Los aviones supersónicos entraron a las 10h00 (01h00 GMT) en el espacio aéreo surcoreano en la vertical de la base aérea estadounidense Osan de Pyeongtaek, a 64 km al sur de Seúl.

Cada uno de los aparatos, procedentes de la base aérea Andersen de Guam, en el Pacífico, iba escoltado por cazas estadounidenses y surcoreanos.

"La demostración de hoy es sólo un ejemplo de toda la gama de capacidades militares de esta sólida alianza que busca proporcionar y reforzar la disuasión", declaró el general Vincent Brooks, comandante de las fuerzas estadounidenses en Corea del Sur.

"La prueba nuclear norcoreana constituye una escalada peligrosa y plantea una amenaza inaceptable", añadió el general, que reiteró "el compromiso inquebrantable" de Estados Unidos con la defensa de sus aliados en la región.

Estados Unidos "adoptará las medidas necesarias para lograrlo, mediante operaciones como la de hoy y el despliegue de la batería THAAD (Terminal High Altitude Air Defense) en la península coreana", añadió en referencia al escudo antimisiles estadounidense que debe ser instalado en Corea del Sur.

China se opone firmemente al despliegue de estos sistemas ultrasofisticados tan cerca de su territorio por estimar que podrían servir para vigilar sus propios sistemas militares.

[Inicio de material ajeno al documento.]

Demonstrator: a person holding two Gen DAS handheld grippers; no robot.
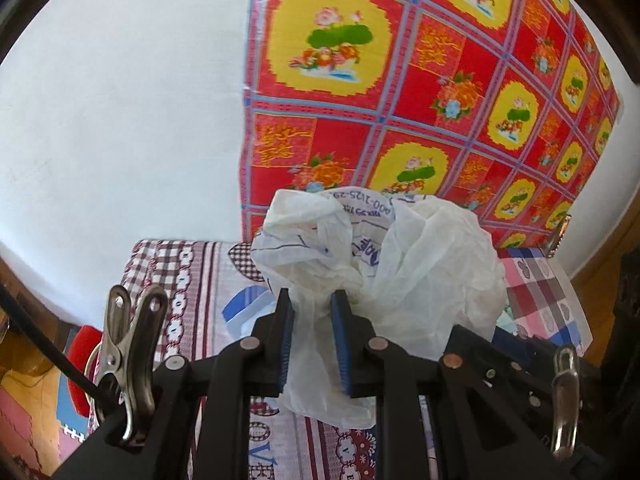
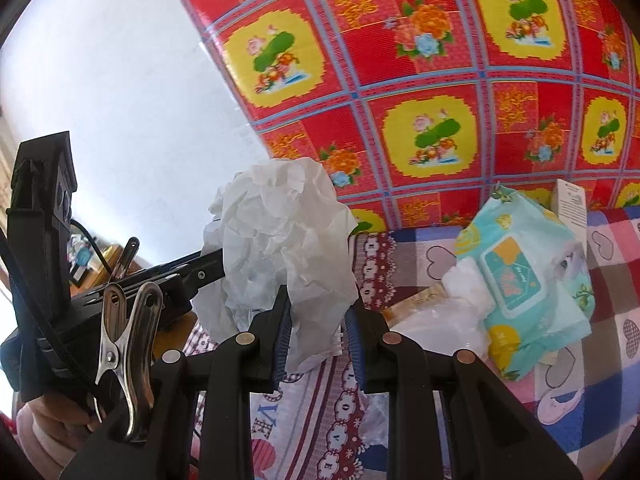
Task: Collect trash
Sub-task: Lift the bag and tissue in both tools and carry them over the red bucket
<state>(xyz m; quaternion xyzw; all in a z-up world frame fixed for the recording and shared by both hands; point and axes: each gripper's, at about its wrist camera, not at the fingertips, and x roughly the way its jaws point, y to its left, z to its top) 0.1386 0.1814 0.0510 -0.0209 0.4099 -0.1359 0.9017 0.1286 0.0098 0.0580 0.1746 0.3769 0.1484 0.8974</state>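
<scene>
- Left wrist view: the left claw [image 1: 312, 340] is clamped on a crumpled white plastic bag [image 1: 380, 264] with blue print. A thin fold of the film is pinched between the blue pads [image 1: 341, 344], and the rest balloons out above and to the right of the claw, lifted clear of the patterned bedcover [image 1: 192, 280] below. Behind the bag hangs a red and yellow flowered cloth [image 1: 400, 80].
- Right wrist view: the right claw [image 2: 320, 340] is closed on another part of the same bag [image 2: 280, 240], which rises above it; the left claw [image 2: 208, 266] reaches the bag from the left. To the right of the bag, a pack of wet wipes [image 2: 528, 280] lies on the bedcover [image 2: 624, 280], with clear plastic wrapping [image 2: 432, 328] between the two.
- Handling: the bag looks very light, soft and slippery. It should crush easily, and a thin pinch may slide free. Gathered, bunched folds near the middle seem the safest place to hold.
</scene>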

La oposición surcoreana también se muestra hostil al estimar que el THAAD va a empeorar la situación regional.

Los vuelos del martes "tenían como objetivo hacer una advertencia clara a Corea del Norte acerca de sus ensayos nucleares, para impedir toda provocación suplementaria", declaró a los periodistas Moon Sang-Gyun, portavoz del Ministerio surcoreano de Defensa.

Washington había efectuado vuelos similares en respuesta a las precedentes pruebas nucleares de Pyongyang.

Unos 28.500 militares estadounidenses están desplegados en Corea del Sur.

Corea del Norte, que ha multiplicado los tests de misiles estos últimos meses, realizó el pasado viernes su ensayo nuclear más potente, realizado como los precedentes en Punggye-ri (noreste).

Pyongyang afirmó que ensayó una cabeza nuclear susceptible de ser montada en un misil.